I'm gagging as I type that.

And I'm sure you're thinking, am I reading the right blog? Let me check the address again, yes this is the one. Ok, moving on, so as I'm watching over their precious little shoulders commenting on their work (read: yelling from the other room, 'Good Job honey!' 'Looks beautiful!') when I hear the first grumblings of complaint from my oldest. 'Mom! BAM BAM IS MIXING THE PAINT.' Horror. So what would a good parent do? Yes, get off her sorry behind and get a new paint plate for Mr. Furious. And that's what I did (mommy points for that one). As I was bringing him the new plate, I suddenly decided to ask what they're painting (more mommy points).
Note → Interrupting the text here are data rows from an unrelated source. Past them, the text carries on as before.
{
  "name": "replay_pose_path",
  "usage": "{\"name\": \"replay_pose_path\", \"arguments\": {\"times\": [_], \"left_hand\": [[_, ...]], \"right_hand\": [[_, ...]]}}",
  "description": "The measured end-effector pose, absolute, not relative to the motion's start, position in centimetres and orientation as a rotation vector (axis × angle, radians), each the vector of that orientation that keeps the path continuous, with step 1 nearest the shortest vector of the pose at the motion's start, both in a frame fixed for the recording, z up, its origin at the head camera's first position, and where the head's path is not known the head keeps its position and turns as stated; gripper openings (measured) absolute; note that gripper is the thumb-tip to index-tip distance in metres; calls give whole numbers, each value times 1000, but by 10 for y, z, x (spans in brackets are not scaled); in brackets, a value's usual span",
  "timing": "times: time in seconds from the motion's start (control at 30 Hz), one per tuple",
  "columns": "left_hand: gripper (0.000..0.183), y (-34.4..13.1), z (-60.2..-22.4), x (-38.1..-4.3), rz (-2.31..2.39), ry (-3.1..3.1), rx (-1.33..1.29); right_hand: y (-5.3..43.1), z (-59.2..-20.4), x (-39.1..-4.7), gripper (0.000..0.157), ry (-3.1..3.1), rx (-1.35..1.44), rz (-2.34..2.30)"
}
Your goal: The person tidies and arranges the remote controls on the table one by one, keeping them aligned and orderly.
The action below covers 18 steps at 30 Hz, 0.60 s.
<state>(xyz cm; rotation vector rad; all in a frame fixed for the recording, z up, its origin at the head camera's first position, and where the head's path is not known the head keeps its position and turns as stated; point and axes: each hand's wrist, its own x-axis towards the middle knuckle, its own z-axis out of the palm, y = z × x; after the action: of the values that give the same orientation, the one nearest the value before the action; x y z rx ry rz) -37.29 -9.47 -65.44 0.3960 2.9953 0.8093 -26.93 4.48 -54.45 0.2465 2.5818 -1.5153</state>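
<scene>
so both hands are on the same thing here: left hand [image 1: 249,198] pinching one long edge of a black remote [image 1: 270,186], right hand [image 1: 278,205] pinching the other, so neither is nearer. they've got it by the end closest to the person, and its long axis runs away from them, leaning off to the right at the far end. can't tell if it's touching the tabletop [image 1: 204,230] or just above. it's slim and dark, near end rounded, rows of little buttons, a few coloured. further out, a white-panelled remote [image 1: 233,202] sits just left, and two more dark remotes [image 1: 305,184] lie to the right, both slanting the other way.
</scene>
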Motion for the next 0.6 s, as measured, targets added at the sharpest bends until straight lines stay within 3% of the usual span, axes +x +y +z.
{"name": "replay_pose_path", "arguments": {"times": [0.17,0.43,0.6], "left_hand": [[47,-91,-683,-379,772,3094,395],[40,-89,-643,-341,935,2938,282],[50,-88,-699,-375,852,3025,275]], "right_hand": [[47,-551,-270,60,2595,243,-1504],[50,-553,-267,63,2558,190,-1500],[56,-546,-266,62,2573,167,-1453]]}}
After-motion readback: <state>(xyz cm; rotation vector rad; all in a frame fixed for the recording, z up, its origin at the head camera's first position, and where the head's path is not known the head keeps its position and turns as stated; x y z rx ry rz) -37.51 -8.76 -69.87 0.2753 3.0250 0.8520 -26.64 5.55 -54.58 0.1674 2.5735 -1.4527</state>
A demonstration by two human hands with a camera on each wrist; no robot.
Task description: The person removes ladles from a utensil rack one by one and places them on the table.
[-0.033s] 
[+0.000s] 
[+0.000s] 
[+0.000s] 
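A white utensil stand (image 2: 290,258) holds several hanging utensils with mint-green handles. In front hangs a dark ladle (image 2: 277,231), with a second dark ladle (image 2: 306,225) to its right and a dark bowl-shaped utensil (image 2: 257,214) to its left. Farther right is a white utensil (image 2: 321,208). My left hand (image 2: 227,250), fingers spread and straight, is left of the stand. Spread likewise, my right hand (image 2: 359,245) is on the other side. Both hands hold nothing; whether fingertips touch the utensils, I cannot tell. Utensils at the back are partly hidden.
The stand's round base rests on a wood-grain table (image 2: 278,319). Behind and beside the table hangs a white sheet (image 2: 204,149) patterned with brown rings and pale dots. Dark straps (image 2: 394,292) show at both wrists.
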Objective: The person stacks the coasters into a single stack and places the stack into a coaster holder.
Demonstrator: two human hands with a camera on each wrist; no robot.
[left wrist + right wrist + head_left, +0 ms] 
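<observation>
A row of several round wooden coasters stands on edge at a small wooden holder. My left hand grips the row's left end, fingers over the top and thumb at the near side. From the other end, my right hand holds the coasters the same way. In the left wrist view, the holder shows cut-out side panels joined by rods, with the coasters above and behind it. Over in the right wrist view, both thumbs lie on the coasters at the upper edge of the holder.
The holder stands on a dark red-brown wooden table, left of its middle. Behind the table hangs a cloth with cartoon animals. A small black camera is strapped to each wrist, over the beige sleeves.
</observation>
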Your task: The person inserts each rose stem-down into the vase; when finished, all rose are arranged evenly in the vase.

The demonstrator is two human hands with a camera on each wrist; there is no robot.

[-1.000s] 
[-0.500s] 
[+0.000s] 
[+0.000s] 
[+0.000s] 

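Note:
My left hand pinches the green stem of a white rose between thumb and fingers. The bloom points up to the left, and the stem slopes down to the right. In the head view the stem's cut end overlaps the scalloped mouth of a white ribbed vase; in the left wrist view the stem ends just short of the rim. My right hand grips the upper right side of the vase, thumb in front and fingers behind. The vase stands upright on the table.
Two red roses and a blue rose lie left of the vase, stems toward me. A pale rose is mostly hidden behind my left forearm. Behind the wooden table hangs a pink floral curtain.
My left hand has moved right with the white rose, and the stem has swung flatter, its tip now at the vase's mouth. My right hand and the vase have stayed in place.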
I ask Bam Bam first, he responds, "I'm painting poop.' And I swear I'm going to have to call Mensa STAT because it looks JUST LIKE POOP. This one's got some skills. And then I turn to Mr. Furious' canvas. He is describing in great detail how there is scaffolding (that's the blue stuff) and then there are guys on the scaffolding. And. wait. for. it. Yep, they're all dead. 'OH, I respond with a suppressed laugh, then that explains the red paint everywhere.' 'Yes,' he says, 'That's blood.'

FANTATIC! I'll see your perfectly behaved child and raise you a future gastroenterologist and a future felon.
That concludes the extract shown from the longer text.